Causal explanation in genetics and the pathway concept

Lauren Ross (University of Pittsburgh, United States)

In this paper I examine the concept of a causal pathway and how it is used to provide explanations in both classical Mendelian genetics and modern biochemical genetics. I indicate how the pathway concept is used to explain phenotypes that are causally complex in the sense that: (1) the phenotype is caused by multiple causal factors that work in aggregate in individual systems and (2) the phenotype is caused by heterogeneous causal factors in different systems with the same phenotype. In both cases, the numerous causal factors can be integrated on the basis of their causal influence on a shared or common pathway, which leads to the specific phenotype of interest. Shared pathways are appealed to in explaining these phenotypes, in part, because they represent sets of causal factors that make a difference to the phenotype of interest.

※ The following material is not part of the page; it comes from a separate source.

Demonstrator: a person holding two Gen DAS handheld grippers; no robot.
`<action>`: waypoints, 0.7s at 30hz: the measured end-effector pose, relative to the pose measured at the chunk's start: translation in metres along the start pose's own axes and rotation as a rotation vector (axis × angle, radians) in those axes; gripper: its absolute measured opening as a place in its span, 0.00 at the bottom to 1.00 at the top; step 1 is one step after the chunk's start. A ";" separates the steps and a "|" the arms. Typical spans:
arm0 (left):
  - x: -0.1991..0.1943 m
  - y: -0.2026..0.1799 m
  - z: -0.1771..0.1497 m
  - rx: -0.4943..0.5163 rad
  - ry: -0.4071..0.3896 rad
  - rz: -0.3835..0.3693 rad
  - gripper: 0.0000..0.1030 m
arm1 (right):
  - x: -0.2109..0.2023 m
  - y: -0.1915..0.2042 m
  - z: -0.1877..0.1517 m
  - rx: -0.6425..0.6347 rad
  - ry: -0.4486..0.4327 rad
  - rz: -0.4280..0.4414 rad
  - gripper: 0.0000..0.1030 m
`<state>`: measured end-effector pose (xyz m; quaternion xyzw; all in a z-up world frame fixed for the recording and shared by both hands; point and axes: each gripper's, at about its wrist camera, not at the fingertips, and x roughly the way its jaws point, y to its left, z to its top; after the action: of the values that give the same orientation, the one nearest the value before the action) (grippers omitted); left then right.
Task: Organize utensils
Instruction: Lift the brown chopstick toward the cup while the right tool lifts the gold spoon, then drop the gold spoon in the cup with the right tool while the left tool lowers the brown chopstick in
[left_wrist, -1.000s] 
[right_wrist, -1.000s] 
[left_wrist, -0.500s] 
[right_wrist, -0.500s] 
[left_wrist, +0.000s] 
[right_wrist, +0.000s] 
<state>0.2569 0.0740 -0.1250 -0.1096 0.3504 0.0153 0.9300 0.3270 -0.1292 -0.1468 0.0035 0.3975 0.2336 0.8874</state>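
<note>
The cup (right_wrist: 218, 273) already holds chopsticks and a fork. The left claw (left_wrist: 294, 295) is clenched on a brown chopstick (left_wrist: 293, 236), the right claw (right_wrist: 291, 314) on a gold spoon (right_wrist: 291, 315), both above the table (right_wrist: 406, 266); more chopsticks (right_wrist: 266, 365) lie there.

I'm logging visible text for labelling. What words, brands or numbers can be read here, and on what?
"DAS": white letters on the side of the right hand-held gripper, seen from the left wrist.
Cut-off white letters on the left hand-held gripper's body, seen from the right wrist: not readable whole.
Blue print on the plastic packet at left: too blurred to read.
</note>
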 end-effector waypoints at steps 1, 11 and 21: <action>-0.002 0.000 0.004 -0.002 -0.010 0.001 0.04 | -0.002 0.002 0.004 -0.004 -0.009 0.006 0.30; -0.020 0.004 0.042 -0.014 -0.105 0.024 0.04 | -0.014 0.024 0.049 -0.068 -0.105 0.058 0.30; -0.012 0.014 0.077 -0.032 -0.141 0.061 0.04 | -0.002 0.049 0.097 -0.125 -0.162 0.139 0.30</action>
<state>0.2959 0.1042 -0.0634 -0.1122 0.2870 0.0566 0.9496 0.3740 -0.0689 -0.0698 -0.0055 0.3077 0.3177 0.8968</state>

As these common pathways often represent causal factors more upstream from gene variants, these cases clarify the rationale behind abstracting from genetic factors in explaining some phenotypes. Extant accounts of explanation in biology often assume that all complex causal factors can be characterized in terms of mechanisms. In this paper I will give reasons for doubting this assumption. To do so, I discuss the relation of pathway explanations in genetics to Batterman's work on minimal model explanations and multiple-realizability (Batterman 2001, 2002). I argue that when the concept of a causal pathway is invoked in these explanations, it differs in important ways from the philosophical concept of a mechanism. The central aim of this paper is to begin clarifying the differences among these complex causal concepts and why they find their respective application in particular contexts.

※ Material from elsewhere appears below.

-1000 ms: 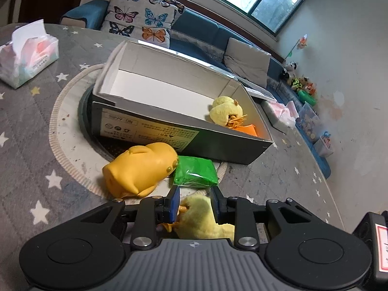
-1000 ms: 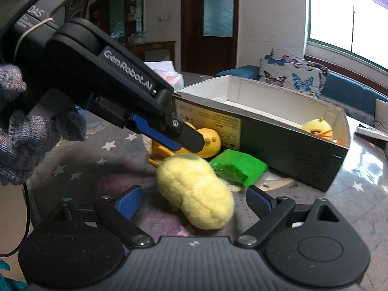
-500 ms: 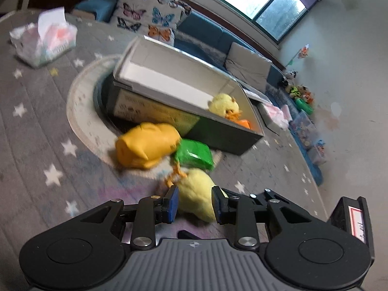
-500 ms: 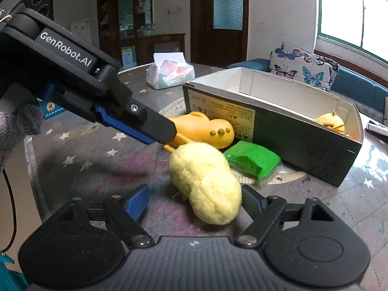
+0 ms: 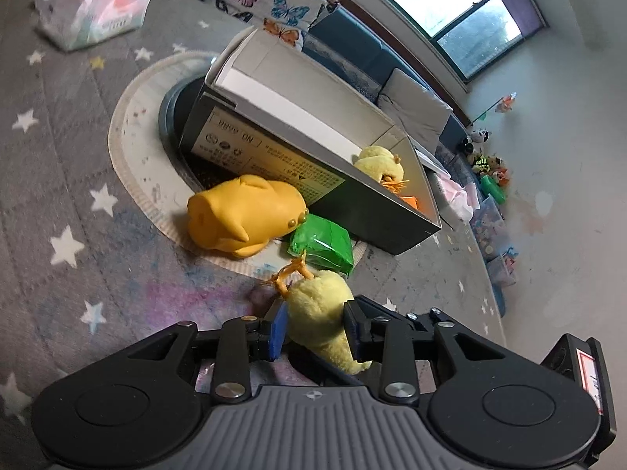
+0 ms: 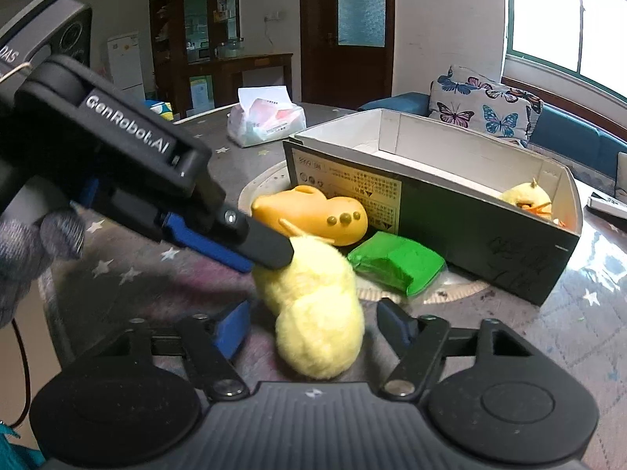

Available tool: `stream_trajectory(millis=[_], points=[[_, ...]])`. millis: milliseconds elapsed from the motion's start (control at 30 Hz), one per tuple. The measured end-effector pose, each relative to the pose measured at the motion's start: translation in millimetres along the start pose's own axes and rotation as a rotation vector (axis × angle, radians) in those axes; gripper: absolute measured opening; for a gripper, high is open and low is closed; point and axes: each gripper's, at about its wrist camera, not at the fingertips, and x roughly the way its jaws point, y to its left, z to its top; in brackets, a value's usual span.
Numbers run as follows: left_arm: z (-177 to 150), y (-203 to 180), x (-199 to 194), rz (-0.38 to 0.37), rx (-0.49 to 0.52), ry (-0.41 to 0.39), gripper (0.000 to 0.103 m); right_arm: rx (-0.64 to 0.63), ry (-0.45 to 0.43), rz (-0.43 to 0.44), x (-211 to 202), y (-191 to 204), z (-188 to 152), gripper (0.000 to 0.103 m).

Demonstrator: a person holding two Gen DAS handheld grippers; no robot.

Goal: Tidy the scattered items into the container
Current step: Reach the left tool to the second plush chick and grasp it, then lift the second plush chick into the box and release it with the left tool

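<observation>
Progress looked partial. One chick (image 5: 378,160) and something orange were already in the box (image 5: 313,125), down at its far end. The left gripper (image 5: 315,327) had its jaws pinching a second chick (image 5: 321,313), which seemed just off the cloth, near the box. Right gripper (image 6: 313,327) sat behind it, jaws spread, touching nothing. Still out on the table: the pig (image 5: 243,215) and green pack (image 5: 321,243), both right beside the box wall.

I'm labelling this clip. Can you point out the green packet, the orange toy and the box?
green packet (image 5: 321,243), left wrist view, middle of its shiny top face.
orange toy (image 5: 243,215), left wrist view, middle of its rounded body.
box (image 6: 462,215), right wrist view, its dark outer side wall.
</observation>
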Motion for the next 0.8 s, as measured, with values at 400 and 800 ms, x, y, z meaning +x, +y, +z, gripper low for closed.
stream_trajectory(millis=[400, 800], points=[[6, 1, 12, -0.012, -0.018, 0.004, 0.039, 0.016, 0.018, 0.002, 13, -2, 5, 0.053], [7, -15, 4, -0.023, 0.043, 0.005, 0.038, 0.039, -0.003, -0.003, 0, -2, 4, 0.049]])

On the impossibility of measuring biological information

Agustín Mercado-Reyes (Universidad Nacional Autónoma de México, Mexico)

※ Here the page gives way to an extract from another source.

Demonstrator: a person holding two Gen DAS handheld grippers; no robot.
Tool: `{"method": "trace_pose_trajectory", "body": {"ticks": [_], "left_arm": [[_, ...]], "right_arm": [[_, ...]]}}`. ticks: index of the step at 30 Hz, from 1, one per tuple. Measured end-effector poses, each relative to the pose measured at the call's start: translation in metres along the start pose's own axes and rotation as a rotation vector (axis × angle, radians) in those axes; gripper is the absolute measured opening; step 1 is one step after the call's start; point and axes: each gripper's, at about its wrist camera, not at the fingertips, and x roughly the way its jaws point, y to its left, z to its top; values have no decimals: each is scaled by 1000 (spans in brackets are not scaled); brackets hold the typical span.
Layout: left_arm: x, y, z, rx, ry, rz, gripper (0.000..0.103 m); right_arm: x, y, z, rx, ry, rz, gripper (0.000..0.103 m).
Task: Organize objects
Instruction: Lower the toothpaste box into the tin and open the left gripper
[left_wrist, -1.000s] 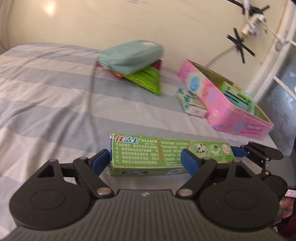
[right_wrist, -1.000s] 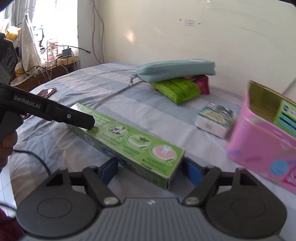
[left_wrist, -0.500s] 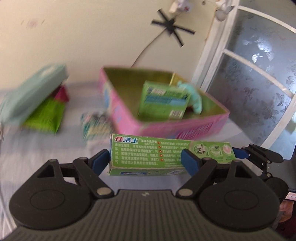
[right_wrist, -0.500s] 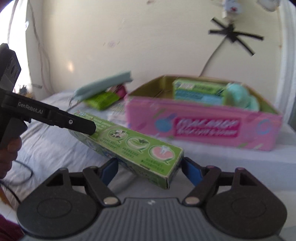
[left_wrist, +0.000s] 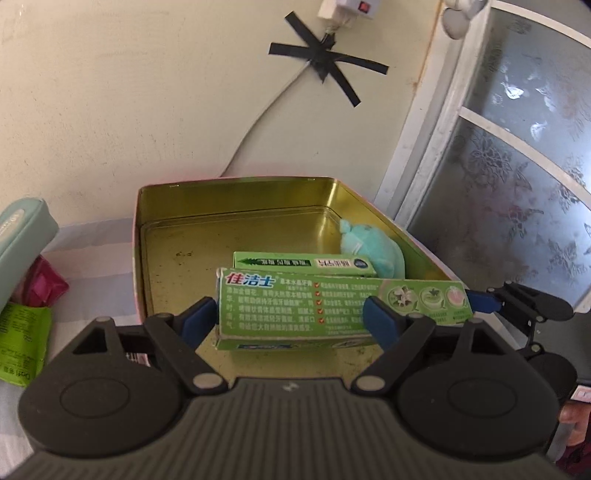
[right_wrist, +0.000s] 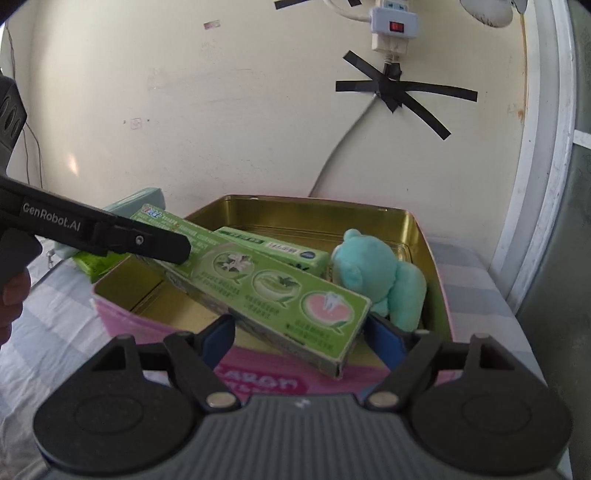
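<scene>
A long green toothpaste box (left_wrist: 295, 310) hangs over the open pink tin (left_wrist: 236, 184), carried at both ends. My left gripper (left_wrist: 288, 321) pinches its left part; its jaws are opening, and the box is still between the pads and touching them. My right gripper (right_wrist: 303, 334) is shut on the other end of the toothpaste box (right_wrist: 280, 291), the one printed with a tooth. The left gripper's black finger (right_wrist: 147, 243) lies across the box top. Inside the tin (right_wrist: 306, 201) lie a second green toothpaste box (right_wrist: 273, 247) and a teal plush toy (right_wrist: 380, 280).
A teal pouch (left_wrist: 22, 236), a magenta packet (left_wrist: 40, 288) and a green packet (left_wrist: 18, 343) lie on the striped sheet left of the tin. The wall with a taped cable stands just behind it, a frosted window to the right. A person's hand (right_wrist: 11, 295) holds the left gripper.
Both grippers have carried the toothpaste box to the right and upward, from over the bed sheet to above the open tin. The grip on both ends looks the same.
</scene>
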Motion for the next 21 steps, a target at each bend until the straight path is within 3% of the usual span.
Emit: {"method": "trace_pose_trajectory", "body": {"ticks": [7, 10, 15, 21], "left_arm": [[38, 3, 4, -3, 67, 58, 87], [55, 6, 8, -19, 100, 89, 88], [56, 3, 7, -21, 95, 95, 88], [35, -16, -6, 59, 68, 111, 88]], "right_arm": [[45, -19, 16, -20, 125, 21, 80], [63, -18, 20, -57, 150, -27, 80], [78, -16, 28, -66, 123, -116, 82], [61, -17, 24, -5, 83, -97, 82]]}}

Since the inception of Shannon's theory of information, there have been several attempts to elaborate a method for measuring semantic information. This is a concern especially relevant in present day biological sciences, not only because of the enormous amount of data that has been produced in the past decades, but also because of the increasing interest to integrate the raw data into a broader picture of the processes of life. However, in order to measure biological information one must make the necessary presupposition that its semantic dimension is quantifiable. I analyse this presupposition and find that it is based on a series of idealizations which are detrimental to our understanding of living systems. On the one hand, semantic meaning is assumed to emerge out of a previously defined and fixed structure, on which there is a finite number of possible outcomes. Meaning is thus reduced to a correspondence between data and states of affairs. On the other hand, semantic processes are deprived of their temporal dimension, as they are analysed based solely on the formal structure. I argue that the reductionist programmes do not fully account for the complexity of biological systems, a fact which is especially evident when confronted with concepts like information and meaning. I suggest that a more appropriate theoretic framework must take into account different temporal descriptions, which would allow us to include phenomena such as the historical establishment of meaning and the repetitiveness of the outcome of informational processes. In this view, mechanicism need not be discarded, but rather included in a larger theory which more closely resembles biological reality.